What the task asks >> Please reproduce all of the lines below, word for word and in full.

Task material >>
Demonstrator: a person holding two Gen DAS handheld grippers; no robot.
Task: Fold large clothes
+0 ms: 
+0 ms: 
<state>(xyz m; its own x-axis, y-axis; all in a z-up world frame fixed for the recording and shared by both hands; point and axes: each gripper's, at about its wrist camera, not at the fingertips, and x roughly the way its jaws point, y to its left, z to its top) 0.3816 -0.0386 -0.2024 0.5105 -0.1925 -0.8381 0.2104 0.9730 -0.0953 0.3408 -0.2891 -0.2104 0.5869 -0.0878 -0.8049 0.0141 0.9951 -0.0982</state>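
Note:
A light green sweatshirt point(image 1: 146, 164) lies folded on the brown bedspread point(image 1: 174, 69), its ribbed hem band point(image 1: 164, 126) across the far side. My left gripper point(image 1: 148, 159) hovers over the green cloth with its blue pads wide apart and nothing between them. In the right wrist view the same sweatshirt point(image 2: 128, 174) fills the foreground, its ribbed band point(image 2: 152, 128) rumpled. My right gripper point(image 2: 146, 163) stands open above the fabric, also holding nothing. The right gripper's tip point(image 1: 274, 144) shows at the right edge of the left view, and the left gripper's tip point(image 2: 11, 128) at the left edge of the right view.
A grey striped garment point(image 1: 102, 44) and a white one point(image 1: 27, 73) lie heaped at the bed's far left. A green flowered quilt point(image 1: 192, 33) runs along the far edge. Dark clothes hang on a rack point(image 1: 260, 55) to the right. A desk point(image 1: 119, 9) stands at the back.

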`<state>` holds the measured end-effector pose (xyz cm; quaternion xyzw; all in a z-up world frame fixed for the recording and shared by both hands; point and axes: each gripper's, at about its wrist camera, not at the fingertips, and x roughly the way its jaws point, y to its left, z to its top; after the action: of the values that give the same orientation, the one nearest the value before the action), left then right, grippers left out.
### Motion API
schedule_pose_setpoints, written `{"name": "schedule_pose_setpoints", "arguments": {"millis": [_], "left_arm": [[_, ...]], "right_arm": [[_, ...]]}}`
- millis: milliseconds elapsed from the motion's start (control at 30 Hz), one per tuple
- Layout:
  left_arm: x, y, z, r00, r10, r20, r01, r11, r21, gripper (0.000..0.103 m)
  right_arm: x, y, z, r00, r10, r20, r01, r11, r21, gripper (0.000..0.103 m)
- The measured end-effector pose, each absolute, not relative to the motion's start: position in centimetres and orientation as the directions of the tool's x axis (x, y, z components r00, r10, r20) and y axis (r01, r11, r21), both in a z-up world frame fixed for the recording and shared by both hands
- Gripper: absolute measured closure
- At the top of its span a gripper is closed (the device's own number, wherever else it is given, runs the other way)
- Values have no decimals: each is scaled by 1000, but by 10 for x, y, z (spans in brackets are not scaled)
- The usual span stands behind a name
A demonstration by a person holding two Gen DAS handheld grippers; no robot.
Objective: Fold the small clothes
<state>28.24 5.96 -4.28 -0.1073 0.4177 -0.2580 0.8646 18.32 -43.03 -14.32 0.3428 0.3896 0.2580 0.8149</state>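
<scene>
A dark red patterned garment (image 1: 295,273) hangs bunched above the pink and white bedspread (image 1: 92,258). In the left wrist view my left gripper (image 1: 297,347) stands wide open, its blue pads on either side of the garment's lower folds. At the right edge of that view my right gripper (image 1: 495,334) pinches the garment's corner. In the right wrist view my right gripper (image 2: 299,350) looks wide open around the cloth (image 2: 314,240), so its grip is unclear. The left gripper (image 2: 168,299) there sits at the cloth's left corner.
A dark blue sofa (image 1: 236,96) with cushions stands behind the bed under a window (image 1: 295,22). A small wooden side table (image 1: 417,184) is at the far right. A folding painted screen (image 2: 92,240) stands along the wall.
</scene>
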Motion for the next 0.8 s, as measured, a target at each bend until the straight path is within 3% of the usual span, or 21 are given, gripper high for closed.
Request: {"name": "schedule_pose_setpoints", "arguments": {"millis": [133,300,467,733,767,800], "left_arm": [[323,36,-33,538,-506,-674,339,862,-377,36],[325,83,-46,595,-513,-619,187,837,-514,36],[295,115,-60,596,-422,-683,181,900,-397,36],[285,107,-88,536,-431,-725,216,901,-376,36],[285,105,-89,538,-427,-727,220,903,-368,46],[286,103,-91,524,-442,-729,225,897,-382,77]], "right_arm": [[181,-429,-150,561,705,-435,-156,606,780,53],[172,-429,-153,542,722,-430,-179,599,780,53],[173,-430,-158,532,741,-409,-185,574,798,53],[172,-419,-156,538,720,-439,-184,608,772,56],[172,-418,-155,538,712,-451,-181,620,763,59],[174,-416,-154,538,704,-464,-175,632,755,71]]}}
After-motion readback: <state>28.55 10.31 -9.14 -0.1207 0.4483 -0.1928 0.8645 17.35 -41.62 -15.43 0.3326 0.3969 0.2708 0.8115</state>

Response area >>
Demonstrator: a person holding two Gen DAS handheld grippers; no robot.
Task: Fold large clothes
+0 ms: 
+0 ms: 
<state>(xyz m; its own x-axis, y-axis; all in a z-up world frame fixed for the recording and shared by both hands; point and axes: each gripper's, at about its wrist camera, not at the fingertips, and x roughly the way its jaws point, y to its left, z to its top) 0.3816 -0.0386 -0.2024 0.5105 -0.1925 -0.8381 0.2104 0.9730 -0.0953 0.3408 -0.2891 -0.2104 0.5869 -0.0878 -0.8049 0.0141 0.9951 -0.0982</state>
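Note:
A light green sweatshirt point(image 1: 146, 164) lies folded on the brown bedspread point(image 1: 174, 69), its ribbed hem band point(image 1: 164, 126) across the far side. My left gripper point(image 1: 148, 159) hovers over the green cloth with its blue pads wide apart and nothing between them. In the right wrist view the same sweatshirt point(image 2: 128, 174) fills the foreground, its ribbed band point(image 2: 152, 128) rumpled. My right gripper point(image 2: 146, 163) stands open above the fabric, also holding nothing. The right gripper's tip point(image 1: 274, 144) shows at the right edge of the left view, and the left gripper's tip point(image 2: 11, 128) at the left edge of the right view.
A grey striped garment point(image 1: 102, 44) and a white one point(image 1: 27, 73) lie heaped at the bed's far left. A green flowered quilt point(image 1: 192, 33) runs along the far edge. Dark clothes hang on a rack point(image 1: 260, 55) to the right. A desk point(image 1: 119, 9) stands at the back.
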
`<state>` holds the measured end-effector pose (xyz cm; quaternion xyzw; all in a z-up world frame fixed for the recording and shared by both hands; point and axes: each gripper's, at about its wrist camera, not at the fingertips, and x roughly the way its jaws point, y to its left, z to its top; after the action: of the values that give the same orientation, the one nearest the value before the action), left then right, grippers left out.
### Motion API
schedule_pose_setpoints, written `{"name": "schedule_pose_setpoints", "arguments": {"millis": [_], "left_arm": [[_, ...]], "right_arm": [[_, ...]]}}`
- millis: milliseconds elapsed from the motion's start (control at 30 Hz), one per tuple
- Layout:
  left_arm: x, y, z, r00, r10, r20, r01, r11, r21, gripper (0.000..0.103 m)
  right_arm: x, y, z, r00, r10, r20, r01, r11, r21, gripper (0.000..0.103 m)
- The measured end-effector pose, each absolute, not relative to the motion's start: position in centimetres and orientation as the directions of the tool's x axis (x, y, z components r00, r10, r20) and y axis (r01, r11, r21), both in a z-up world frame fixed for the recording and shared by both hands
- Gripper: absolute measured closure
- At the top of its span a gripper is closed (the device's own number, wherever else it is given, runs the other way)
- Values have no decimals: each is scaled by 1000, but by 10 for x, y, z (spans in brackets are not scaled)
- The usual span stands behind a name
A demonstration by a person holding two Gen DAS handheld grippers; no robot.
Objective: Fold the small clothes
<state>28.24 5.96 -4.28 -0.1073 0.4177 -0.2580 0.8646 18.32 -43.03 -14.32 0.3428 0.3896 0.2580 0.8149</state>
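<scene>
A dark red patterned garment (image 1: 295,273) hangs bunched above the pink and white bedspread (image 1: 92,258). In the left wrist view my left gripper (image 1: 297,347) stands wide open, its blue pads on either side of the garment's lower folds. At the right edge of that view my right gripper (image 1: 495,334) pinches the garment's corner. In the right wrist view my right gripper (image 2: 299,350) looks wide open around the cloth (image 2: 314,240), so its grip is unclear. The left gripper (image 2: 168,299) there sits at the cloth's left corner.
A dark blue sofa (image 1: 236,96) with cushions stands behind the bed under a window (image 1: 295,22). A small wooden side table (image 1: 417,184) is at the far right. A folding painted screen (image 2: 92,240) stands along the wall.
</scene>
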Motion for the next 0.8 s, as measured, a target at each bend until the straight path is within 3% of the usual span, or 21 are given, gripper high for closed.
Request: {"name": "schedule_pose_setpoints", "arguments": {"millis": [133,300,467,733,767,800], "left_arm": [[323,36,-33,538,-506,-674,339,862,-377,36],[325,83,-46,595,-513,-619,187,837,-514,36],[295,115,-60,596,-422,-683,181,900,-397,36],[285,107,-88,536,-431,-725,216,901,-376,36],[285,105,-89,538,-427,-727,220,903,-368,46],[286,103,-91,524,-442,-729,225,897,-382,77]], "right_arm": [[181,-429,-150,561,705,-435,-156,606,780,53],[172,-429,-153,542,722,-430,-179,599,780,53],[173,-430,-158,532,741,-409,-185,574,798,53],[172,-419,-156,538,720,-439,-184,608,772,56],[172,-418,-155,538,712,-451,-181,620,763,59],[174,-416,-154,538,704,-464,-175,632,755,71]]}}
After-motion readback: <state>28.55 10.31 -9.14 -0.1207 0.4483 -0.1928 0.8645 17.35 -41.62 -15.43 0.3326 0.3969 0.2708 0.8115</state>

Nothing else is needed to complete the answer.